Bimbilla is the capital town of Nanumba North District, a district in the Northern Region of Ghana. It is located in the East of the region, and is near the Oti River.

History
Bimbila was founded by Naa Mnantambo (son of Na Gbewa) after moving south from his brother Sitobu who founded the present day Dagomba state. The new state was subsequently called Nanung which came from the Dagbani words "Na" (King or Chief) and "Nua" (Hand). Na Sitobu is said to have pointed his hand south and Na Mnatambo and his followers went in the direction indicated by the hand. So "Na Nua" (The King's hand) became Nanumba.
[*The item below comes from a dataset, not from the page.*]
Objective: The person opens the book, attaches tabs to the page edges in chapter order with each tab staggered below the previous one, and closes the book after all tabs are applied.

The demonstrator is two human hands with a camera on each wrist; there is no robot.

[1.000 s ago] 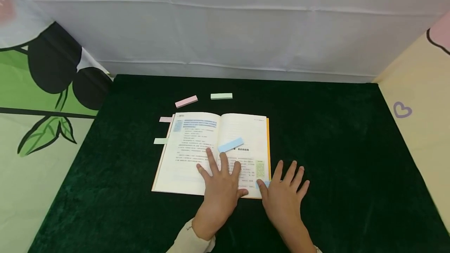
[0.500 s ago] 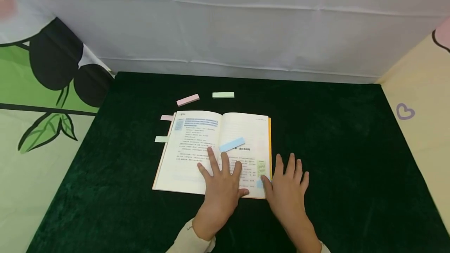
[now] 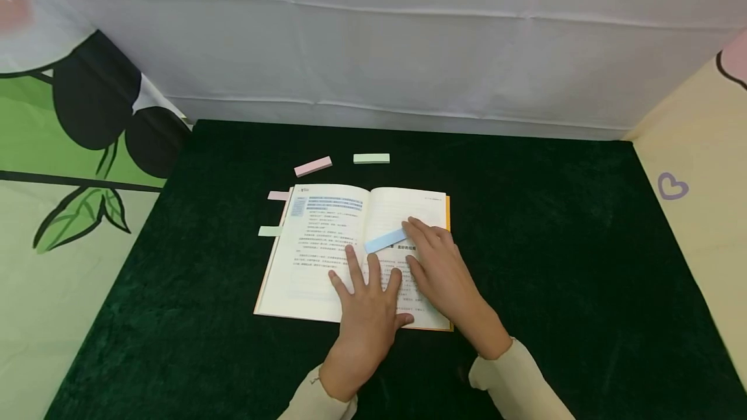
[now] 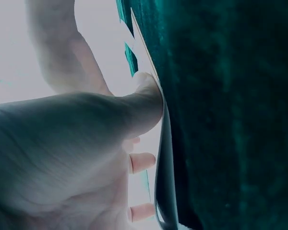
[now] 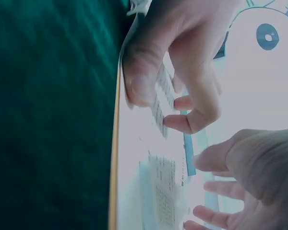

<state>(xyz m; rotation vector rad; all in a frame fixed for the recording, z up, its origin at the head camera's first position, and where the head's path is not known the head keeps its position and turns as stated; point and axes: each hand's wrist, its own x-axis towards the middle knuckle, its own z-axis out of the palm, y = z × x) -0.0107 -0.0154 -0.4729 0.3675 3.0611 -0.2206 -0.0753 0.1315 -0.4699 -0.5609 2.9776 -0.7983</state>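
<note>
An open book (image 3: 318, 284) lies on the table. My left hand (image 3: 366, 316) rests on it with fingers spread, across the lower middle of the pages; its thumb is near the bottom edge. A pad of blue sticky tabs (image 3: 384, 241) lies at a slant on the right page. My right hand (image 3: 446, 271) is over the right page, its fingertips at the right end of the blue pad and its thumb apart below. In the right wrist view the blue pad (image 5: 189, 155) shows beyond the right thumb; no pinch is visible.
Behind the book lie a pink sticky tab pad (image 3: 313, 166) and a green one (image 3: 371, 159). A pink tab (image 3: 277, 196) and a green tab (image 3: 269, 231) stick out from the book's left edge. Dark green cloth (image 3: 554, 245) covers the table.
My right hand has moved from the book's lower right edge, up and left to the blue pad's right end. My left hand has stayed in place.
</note>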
Among the towns created in the early period around 1350 were Nakpa, Bakpaba, Joanayili, Dokpam, Chamba, Gbingbalga, Darayili, and Wulensi all Nanumba towns in northern Ghana. Salaga was a later addition which was taken by the Gonja and turned into a commercial capital. Bimbila was attacked and burnt down by the German colonial army on 29 November 1896 as precursor to the great battle of Adibo against the Dagomba army. Today Bimbila is district capital of the Nanumba North district.

Education
It has a teachers training college set up by the Evangelical Presbyterian Church in 1962; it's now called  E.P. College of education. It's al has one secondary school which is a day school and one Vocational training School which service many small villages/towns. Most of its successful inhabitants would have schooled in Yendi or Tamale as in the past the secondary school was deemed to be less endowed.

Transport
Bimbila is connected by road to the towns of Salaga and Yendi. A road to Nkwanta is being funded $50 million by the European Union.

Chieftaincy dispute and unrest 
On June 19, 2014, the chief of Bimbila Naa Abdulai Dasana Andani was shot and killed in his palace after Islamic evening prayers. This murder led to the imposition of a 12-hour curfew from 6 pm to 6 am on the town.